2012-11-02 / Front Page

Residents reflect on storm’s aftermath

Common refrain: It could have been much worse
By Michael Kelley Staff Writer

As Donald Googins watched the local and national television news about the impact of Hurricane Sandy, especially in New Jersey and New York City – one of the hardest hit areas – he was glad a similar scenario was not playing out outside his Pine Point home.

Googins, who has lived in the Pine Point area all his life, said he has weathered many severe storms in his Avenue 7 home, which overlooks the confluence of the Scarborough River and the Atlantic Ocean. Hurricane Sandy, however, was not one of them.

“We got hard winds and the house shook, but I’ve seen a lot worse,” he said, recalling a hurricane in 1938 and a storm in 1978 that had more of an indelible impact on the area.

After waiting out the storm, which hit Maine the afternoon of Monday, Oct. 29 with rain and 60 mph wind gusts, Googins and his wife, Emma, surveyed the Pine Point area the next morning.

“We just got back from a ride around Pine Point,” Googins said Tuesday, Oct. 30. “We had no damage whatsoever that I could tell.”

He said there was minor flooding in the parking lot of the Clam Bake and the ocean was still a little violent, but overall the neighborhood got out of the storm unscathed.

Roger Chabot, president of the Higgins Beach Association, said it was a similar story in the Higgins Beach neighborhood.

“There were some high tides and wave action, but not to the point where it went over the wall by the breaker,” Chabot said. “It held pretty well.”

Chabot said there was just minor damage to structures at Higgins Beach and nothing that was considered serious.

“We are in good shape,” Chabot said on Tuesday afternoon. “I’ve seen times where people have lost parts of roofs and siding.”

“All in all,” he added, “we were pretty lucky.”

The most lingering impact for the storm, he said, was some erosion on the eastside of the beach by the Spurwink River and the fact that his street – Houghton Street – was still in the black as of 2:15 p.m. on Tuesday. The vast majority of the rest of the Higgins Beach neighborhood, he said, had power.

Linda Woodard, the director of the Scarborough Marsh Audubon Center, said the nature center also had very little damage.

“I was down there yesterday at high tide. The nature center was an island. The entire parking lot was flooded,” Woodard said on Tuesday.

Woodard said she and a team of volunteers began preparing for the hurricane and closing down the center for the year during the annual fall cleanup of the marsh Saturday, Oct. 27.

“We really worked hard to get everything up high inside the center, so there was no damage in that regard,” she said.

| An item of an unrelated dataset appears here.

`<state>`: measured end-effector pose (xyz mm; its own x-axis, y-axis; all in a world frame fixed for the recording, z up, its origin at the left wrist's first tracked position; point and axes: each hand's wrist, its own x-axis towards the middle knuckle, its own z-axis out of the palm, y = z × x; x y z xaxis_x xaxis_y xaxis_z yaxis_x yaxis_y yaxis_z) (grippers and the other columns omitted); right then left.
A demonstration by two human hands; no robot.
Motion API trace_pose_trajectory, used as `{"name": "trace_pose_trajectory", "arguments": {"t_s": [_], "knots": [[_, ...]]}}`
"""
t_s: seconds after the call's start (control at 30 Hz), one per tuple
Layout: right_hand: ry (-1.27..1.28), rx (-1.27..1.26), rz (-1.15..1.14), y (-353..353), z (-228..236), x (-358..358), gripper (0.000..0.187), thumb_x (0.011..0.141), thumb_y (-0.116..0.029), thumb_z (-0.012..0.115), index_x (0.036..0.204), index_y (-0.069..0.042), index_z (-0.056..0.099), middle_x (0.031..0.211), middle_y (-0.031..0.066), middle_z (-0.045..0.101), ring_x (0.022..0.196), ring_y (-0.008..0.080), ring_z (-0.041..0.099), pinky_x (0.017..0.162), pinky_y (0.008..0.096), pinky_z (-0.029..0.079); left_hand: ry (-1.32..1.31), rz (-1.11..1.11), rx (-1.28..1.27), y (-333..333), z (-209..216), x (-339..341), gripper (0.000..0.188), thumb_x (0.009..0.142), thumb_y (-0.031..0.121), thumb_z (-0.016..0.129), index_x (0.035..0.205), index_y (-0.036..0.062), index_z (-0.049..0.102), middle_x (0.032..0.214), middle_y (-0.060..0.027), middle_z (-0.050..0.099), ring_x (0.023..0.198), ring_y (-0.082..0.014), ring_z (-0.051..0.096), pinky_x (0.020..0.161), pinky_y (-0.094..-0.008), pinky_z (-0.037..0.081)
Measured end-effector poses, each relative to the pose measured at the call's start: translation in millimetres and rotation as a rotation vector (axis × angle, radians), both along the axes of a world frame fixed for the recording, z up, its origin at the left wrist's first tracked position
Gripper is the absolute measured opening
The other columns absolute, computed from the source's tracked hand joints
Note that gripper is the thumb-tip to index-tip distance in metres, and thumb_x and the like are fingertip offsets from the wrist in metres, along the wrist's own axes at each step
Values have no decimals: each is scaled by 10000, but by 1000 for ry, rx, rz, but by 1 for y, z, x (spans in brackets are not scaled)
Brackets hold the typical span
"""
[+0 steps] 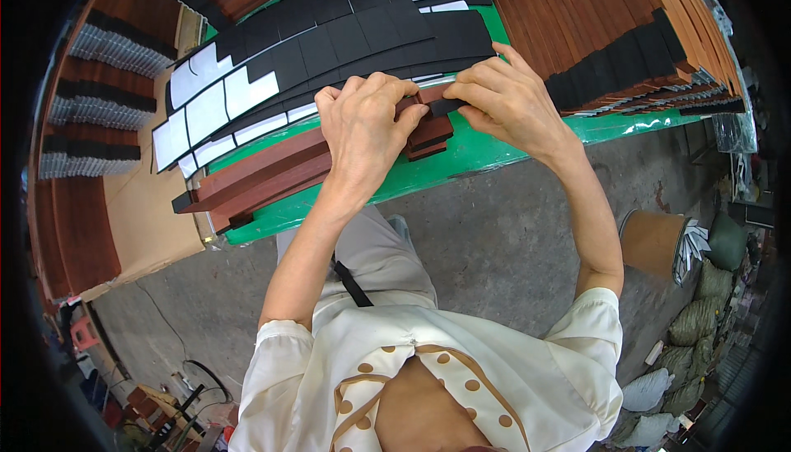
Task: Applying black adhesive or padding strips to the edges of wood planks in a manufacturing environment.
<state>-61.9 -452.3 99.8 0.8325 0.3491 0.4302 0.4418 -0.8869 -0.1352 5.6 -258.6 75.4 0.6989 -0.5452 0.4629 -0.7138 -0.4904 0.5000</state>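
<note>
My left hand (362, 126) grips the end of a reddish-brown wooden slat (272, 168) from a small pile lying on the green table (461, 159). My right hand (498, 98) pinches a small black foam pad (446, 107) against that slat's end, fingers curled around it. Just behind both hands lie sheets of black adhesive foam squares (354, 36), some spots peeled down to white backing (210, 110).
Large stacks of wooden slats with black pads (626, 65) fill the right of the table, more stacks (99, 98) stand at the left on cardboard. A cardboard drum (651, 242) and filled sacks (692, 320) stand on the concrete floor at right.
</note>
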Motion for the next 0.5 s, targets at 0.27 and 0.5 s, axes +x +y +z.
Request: {"name": "trace_pose_trajectory", "arguments": {"t_s": [0.27, 0.5], "knots": [[87, 237, -19, -2, 10, 3, 233, 713, -76, 715, 939, -75, 657, 864, 31, 624, 840, 210, 593, 942, 449, 410, 8, 5, -16, 0, 1, -1, 171, 693, 216, 738, 819, 109, 695, 801, 25, 638, 765, -163, 543, 740, -357, 286], [41, 263, 53, -9, -1, 12, 202, 706, -95, 713, 906, -73, 695, 870, 32, 657, 838, 207, 585, 770, 333, 452, 24, -1, -10, -1, 2, -1, 161, 691, 226, 737, 804, 120, 696, 796, 31, 638, 761, -162, 545, 737, -353, 285]]}}
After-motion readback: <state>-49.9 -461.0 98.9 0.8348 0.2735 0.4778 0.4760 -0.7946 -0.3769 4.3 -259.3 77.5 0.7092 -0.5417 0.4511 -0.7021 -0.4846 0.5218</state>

Woodard said because Hurricane Sandy was a fast-moving storm and didn’t linger long in the area, the potential impact it could have had was reduced. By Tuesday morning, she noted, the flooding in the parking lot had subsided.

“Usually when we have a big storm and flooding, it is that way for a day or two, but with this one, (the flooding) had really subsided the next day,” Woodard said.

Scarborough Fire Chief B. Michael Thurlow said as a whole the storm made less of an impact on the town than he had expected.

“We really fared better than expected,” Thurlow said. “At the peak of it, there were 600 residents without power. That was significantly lower than we thought it would be based on speeds of the wind and the number of calls we dealt with.”

Thurlow, who is also in charge of the town’s emergency response program, said his department and emergency responders were busy “all night” fielding calls from residents.

“We responded to a number of calls about electrical hazards and downed trees, but nothing too serious,” he said.

Downed power lines and trees, he said, caused a number of streets to be temporarily closed.

“(Central Maine Power) and public works did an excellent job keeping up with calls in the afternoon and evening hours,” Thurlow said.

Scarborough Police Capt. David Grover said CMP continues its efforts restoring power. He said there were 556 customers without power as of 3 p.m. on Tuesday, Oct. 30.